30 minut na włamanie, 5 na sprzątanie

Pani sprzątająca podchodzi do szefa banku i mówi: – Proszę mi przekazać kombinację do sejfu. – Czy pani zwariowała?! – Skądże, po prostu mam dość tracenia trzydziestu minut na włamywanie się do tego diabelskiego skarbca, który sprzątam w pięć minut.

Zobacz inne dowcipy z tej kategorii

11 piętro – okna do wyboru

Klient podchodzi do informacji w banku, mówiąc: – Z powodów finansowych nie jestem w stanie dalej spłacać kredytu na mieszkanie. Do którego okienka powinienem się zgłosić w tej sprawie? – Ah, to będzie na 11 piętro. Proszę sobie wybrać jakiekolwiek okno…

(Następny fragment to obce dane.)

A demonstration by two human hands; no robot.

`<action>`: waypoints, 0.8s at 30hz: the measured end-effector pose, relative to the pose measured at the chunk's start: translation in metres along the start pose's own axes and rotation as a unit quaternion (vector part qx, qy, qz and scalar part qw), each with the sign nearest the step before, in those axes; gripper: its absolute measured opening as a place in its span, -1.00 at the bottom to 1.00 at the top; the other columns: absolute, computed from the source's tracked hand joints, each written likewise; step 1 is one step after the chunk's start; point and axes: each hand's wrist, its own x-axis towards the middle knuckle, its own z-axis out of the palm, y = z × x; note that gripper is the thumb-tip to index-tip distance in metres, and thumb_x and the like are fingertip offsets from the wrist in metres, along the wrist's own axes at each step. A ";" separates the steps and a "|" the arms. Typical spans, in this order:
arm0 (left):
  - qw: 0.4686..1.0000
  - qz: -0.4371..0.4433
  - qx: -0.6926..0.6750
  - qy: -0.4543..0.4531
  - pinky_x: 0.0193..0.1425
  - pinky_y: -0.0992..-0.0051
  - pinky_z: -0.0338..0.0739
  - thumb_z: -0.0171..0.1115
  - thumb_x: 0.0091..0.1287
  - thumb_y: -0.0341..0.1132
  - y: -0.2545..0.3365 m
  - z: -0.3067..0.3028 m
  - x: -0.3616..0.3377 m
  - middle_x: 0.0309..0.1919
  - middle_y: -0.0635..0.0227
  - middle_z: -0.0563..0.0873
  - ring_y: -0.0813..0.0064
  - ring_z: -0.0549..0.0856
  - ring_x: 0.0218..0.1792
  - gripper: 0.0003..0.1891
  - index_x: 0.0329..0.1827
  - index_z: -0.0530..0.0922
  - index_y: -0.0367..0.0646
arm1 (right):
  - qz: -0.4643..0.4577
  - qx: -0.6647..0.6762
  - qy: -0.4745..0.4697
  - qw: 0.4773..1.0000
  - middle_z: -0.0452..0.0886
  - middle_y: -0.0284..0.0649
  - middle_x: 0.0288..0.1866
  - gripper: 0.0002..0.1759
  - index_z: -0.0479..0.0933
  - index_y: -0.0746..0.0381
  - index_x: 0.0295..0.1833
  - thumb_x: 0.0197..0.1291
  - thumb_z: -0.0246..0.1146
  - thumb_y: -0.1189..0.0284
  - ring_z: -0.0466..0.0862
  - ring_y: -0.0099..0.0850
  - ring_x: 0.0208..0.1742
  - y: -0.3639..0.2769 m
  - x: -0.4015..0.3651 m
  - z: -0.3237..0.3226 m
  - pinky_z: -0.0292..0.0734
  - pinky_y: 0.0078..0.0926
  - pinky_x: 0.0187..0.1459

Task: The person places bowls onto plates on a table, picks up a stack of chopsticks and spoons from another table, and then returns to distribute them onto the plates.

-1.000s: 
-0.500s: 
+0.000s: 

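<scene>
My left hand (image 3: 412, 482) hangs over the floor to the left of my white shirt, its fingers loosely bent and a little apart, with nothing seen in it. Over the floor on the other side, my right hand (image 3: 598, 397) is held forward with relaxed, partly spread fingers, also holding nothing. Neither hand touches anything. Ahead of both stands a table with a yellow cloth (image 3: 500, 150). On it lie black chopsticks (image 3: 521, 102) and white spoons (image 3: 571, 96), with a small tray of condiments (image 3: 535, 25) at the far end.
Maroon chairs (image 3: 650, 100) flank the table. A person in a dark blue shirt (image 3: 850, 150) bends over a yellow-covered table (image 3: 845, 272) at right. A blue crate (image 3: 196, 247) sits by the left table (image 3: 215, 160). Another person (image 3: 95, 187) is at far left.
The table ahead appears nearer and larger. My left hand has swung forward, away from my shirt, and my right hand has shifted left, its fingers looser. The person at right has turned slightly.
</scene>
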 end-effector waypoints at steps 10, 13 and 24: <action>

Nowy wygląd, stary problem

Do oddziału banku w trakcie remontu wchodzi zdenerwowany klient i od drzwi już krzyczy na dysponenta: – Co to jest, co to ma znaczyć?! Pracownik banku nie wie co jest grane, jednak grzecznie podpytuje: – W czym mogę pomóc? – Co to za remonty i malowanie? Po jaką cholerę pomalowano cały budynek? Pracownik: – Dzięki temu nasza placówka wygląda ładniej, schludniej, aby nasi klienci czuli się lepiej. Klient: – Może i tak, tylko tam przy bankomacie miałem zapisany na ścianie numer PIN i za cholerę nie mogę teraz wypłacić!

Dubaj ma inne standardy

Do banku w Dubaju wchodzi klient z walizką. Podchodzi do stanowiska, kładzie walizkę na biurku i szepcze na ucho pracownikowi: - Ta walizka jest pełna pieniędzy. Jest tam 2 miliony dolarów. Chciałbym wpłacić te pieniądze na lokatę. Na to pracownik odpowiada: - Nie musi pan ściszać głosu. Bieda to żaden wstyd.

Starszy Pan i jego nowe znajomości w banku

Do jednego z Polskich Banków przychodzi starszy mężczyzna starający się o kredyt. Nadchodzi jego kolej, podchodzi do okienka i mówi: - Drogi Panie ten wasz bank to taki przyjazny jest dla każdego klienta. - Naprawdę? Cieszymy się i bardzo dziękujemy za tak pozytywną opinię - odpowiada z uśmiechem zdumiony pracownik banku. - Bo wie Pan, ile ja nowych ludzi poznałem, kiedy tak stoję i stoję u Was w tych kolejkach...

Bankier i fotelowy problem

Bankier zostawił telefon w domu. Jego żona, po drodze na zakupy postanowiła wpaść do niego do pracy, aby mu go przynieść. Zbliżając się do gabinetu zastaje go z asystentką siedzącą na jego kolanach. Stanęła jak wryta i przygląda się sytuacji. Bankier spokojnie dyktuje swojej asystentce: "…i na sam koniec, Szanowna Rado Nadzorcza, zwracam kolejny raz uwagę, że nie obchodzi mnie, czy mamy kryzys, czy go nie mamy, czy zmniejszyła się ilość kredytów czy nie, ale dłużej nie jestem w stanie pracować bez drugiego fotela w gabinecie".